I thought I’d share some of my experience and thoughts about writing screenplay outlines.

Here’s an idea I’ve found to be vital:

The outline is more important than the screenplay.

I believe this very strongly. It might sound odd at first, because what could be more important than the screenplay. A better question would be Which would be more important, a good outline or a bad screenplay?

With a bad outline, no matter how hard you work on the script it’s going to turn out poorly. But with a good outline, you may struggle, it may take months or years and many drafts, but if you follow your outline—and it really is a good outline—you will eventually get a good script. Even if the dialog isn’t terrific, and you’ve overwritten the action, if the outline is solid the script will be good.

Any good producer can see through the poor writing style to the gem of a plot beneath. Why do you think studios buy scripts and then immediately have them rewritten? It’s because underneath it all they saw a good plot.

Here’s another thing I’ve found to be true:

Bad Outline = Difficult Script.

One way to know if your outline isn’t up to snuff is if you find yourself having a hard time writing the script. In my experience, when the outline wasn’t tight I’ve struggled with the scripts. And when the outlines were well structured, the scripts were a breeze. They practically wrote themselves.

If you’ve done your job, and written a good outline, writing the screenplay should actually be very easy. All you have to do is flesh out the action and add the dialog.

Don’t ever make the mistake of thinking “I’ll fix it in the screenplay.” You won’t! You’ll find you’ve wasted a lot of time, and then you’ll go back to the outline.

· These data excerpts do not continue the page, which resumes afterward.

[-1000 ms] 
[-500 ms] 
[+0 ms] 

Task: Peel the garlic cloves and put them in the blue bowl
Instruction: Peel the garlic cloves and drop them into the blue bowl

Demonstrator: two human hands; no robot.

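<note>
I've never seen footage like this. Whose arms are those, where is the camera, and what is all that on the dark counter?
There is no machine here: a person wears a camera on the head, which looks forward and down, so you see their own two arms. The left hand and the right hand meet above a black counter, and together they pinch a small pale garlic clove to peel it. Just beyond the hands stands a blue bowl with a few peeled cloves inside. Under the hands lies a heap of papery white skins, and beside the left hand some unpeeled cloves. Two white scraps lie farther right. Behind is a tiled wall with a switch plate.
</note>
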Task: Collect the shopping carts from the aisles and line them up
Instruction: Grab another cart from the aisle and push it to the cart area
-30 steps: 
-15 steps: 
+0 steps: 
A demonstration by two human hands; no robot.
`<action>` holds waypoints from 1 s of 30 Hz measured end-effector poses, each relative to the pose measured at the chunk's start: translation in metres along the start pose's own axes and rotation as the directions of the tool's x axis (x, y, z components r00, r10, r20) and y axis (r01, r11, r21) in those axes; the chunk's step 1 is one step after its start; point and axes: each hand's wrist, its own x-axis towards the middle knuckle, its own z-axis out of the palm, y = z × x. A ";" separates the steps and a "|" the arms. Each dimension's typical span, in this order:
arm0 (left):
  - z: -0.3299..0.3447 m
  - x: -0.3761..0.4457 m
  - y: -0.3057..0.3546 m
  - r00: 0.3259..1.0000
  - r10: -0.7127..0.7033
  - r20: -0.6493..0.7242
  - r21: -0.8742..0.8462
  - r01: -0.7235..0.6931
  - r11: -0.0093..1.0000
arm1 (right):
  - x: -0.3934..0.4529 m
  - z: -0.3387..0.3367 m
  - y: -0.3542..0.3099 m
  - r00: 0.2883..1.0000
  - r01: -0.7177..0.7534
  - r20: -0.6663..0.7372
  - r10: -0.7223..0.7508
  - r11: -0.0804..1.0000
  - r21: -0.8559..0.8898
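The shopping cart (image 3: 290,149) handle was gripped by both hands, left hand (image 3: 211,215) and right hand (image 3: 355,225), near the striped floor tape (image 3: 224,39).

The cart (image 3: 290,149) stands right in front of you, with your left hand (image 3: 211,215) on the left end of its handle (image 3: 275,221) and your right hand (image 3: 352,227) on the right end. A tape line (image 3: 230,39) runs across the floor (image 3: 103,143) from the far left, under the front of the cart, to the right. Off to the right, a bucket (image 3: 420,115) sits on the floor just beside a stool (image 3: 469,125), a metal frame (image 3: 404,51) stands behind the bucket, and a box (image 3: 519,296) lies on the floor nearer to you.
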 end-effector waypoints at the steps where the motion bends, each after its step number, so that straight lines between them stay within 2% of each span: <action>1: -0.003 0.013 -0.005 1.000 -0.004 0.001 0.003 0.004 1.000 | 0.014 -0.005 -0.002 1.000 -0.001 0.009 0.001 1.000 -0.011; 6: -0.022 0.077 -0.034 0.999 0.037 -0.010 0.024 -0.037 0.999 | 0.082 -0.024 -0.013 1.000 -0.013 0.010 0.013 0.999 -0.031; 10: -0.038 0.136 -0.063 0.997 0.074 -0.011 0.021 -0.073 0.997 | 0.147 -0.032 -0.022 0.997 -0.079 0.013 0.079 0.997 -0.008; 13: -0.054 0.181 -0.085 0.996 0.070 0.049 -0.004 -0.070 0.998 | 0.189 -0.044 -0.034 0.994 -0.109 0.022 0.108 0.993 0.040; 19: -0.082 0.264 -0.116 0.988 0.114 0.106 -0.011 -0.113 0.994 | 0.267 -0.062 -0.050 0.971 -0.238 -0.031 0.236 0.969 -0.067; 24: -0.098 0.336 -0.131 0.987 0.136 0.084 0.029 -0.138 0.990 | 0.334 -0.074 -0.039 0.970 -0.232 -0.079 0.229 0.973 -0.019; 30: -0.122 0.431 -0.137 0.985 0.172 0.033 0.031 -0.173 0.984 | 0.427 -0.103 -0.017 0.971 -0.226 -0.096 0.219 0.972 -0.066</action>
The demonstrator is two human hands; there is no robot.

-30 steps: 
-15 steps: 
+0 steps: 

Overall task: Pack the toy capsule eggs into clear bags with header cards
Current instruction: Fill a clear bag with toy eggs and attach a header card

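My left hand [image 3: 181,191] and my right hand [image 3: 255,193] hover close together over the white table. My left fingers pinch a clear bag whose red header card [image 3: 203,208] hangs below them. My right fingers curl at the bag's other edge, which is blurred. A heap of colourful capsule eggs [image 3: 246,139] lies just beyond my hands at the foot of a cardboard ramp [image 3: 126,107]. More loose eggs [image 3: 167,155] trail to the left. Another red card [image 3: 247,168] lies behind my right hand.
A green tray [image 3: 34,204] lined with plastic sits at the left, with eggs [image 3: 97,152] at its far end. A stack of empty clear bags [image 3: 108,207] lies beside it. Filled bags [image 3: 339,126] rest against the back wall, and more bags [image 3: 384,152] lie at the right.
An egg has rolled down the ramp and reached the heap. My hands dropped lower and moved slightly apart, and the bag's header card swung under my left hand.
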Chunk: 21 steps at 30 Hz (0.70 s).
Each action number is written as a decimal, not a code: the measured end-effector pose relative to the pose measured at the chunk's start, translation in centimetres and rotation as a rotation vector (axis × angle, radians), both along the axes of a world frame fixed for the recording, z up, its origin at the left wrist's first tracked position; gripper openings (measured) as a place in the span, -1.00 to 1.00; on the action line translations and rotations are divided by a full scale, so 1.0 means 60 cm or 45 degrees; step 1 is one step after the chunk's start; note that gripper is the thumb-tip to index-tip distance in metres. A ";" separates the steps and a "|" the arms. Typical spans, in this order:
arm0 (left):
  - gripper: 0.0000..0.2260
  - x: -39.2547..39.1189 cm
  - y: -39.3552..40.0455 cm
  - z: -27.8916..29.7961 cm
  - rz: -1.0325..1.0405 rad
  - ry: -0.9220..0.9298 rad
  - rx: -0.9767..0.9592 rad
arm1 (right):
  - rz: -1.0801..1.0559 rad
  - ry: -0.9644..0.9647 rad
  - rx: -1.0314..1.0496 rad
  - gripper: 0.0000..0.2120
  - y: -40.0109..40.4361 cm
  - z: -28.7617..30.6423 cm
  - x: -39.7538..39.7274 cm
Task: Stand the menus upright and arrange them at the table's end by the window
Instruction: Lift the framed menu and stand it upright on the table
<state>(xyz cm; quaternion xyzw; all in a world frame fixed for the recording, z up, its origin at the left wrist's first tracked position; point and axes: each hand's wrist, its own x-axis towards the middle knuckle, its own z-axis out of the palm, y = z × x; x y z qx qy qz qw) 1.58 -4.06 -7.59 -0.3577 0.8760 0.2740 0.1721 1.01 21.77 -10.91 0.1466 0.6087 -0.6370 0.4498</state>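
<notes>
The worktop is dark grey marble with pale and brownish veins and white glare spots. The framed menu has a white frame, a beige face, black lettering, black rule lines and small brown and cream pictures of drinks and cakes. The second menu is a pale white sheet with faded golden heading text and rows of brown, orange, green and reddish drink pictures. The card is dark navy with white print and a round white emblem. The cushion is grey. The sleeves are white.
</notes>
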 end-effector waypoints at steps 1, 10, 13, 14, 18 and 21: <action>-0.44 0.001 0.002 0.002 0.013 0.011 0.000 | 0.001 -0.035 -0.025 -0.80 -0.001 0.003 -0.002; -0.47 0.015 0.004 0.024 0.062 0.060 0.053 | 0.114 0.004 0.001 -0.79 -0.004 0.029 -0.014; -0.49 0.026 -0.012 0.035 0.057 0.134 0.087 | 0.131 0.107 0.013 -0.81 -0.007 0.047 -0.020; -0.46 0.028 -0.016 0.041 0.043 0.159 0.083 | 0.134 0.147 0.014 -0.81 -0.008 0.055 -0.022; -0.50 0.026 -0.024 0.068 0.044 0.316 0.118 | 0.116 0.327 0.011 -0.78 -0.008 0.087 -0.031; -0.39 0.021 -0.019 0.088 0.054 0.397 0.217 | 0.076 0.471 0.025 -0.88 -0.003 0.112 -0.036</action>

I also find that when I take the extra time to write a tight, well-structured outline that much of the important dialog has already bubbled to the surface and I either include it in the outline or jot it down for future inclusion in the script.

Here’s a tip I’ll bet many writers may not have realized:

Never try to completely finish your outline.

In fact, you can’t totally finish your outline unless you intentionally don’t want the best screenplay. That’s because once you start to turn your outline into a screenplay you are bringing it to reality. The outline is just the underlying concepts. The screenplay is where those concepts become real in the writer’s creative imagination. You’ll find your characters starting to think and talk and change and grow on a level they did not do during the outline.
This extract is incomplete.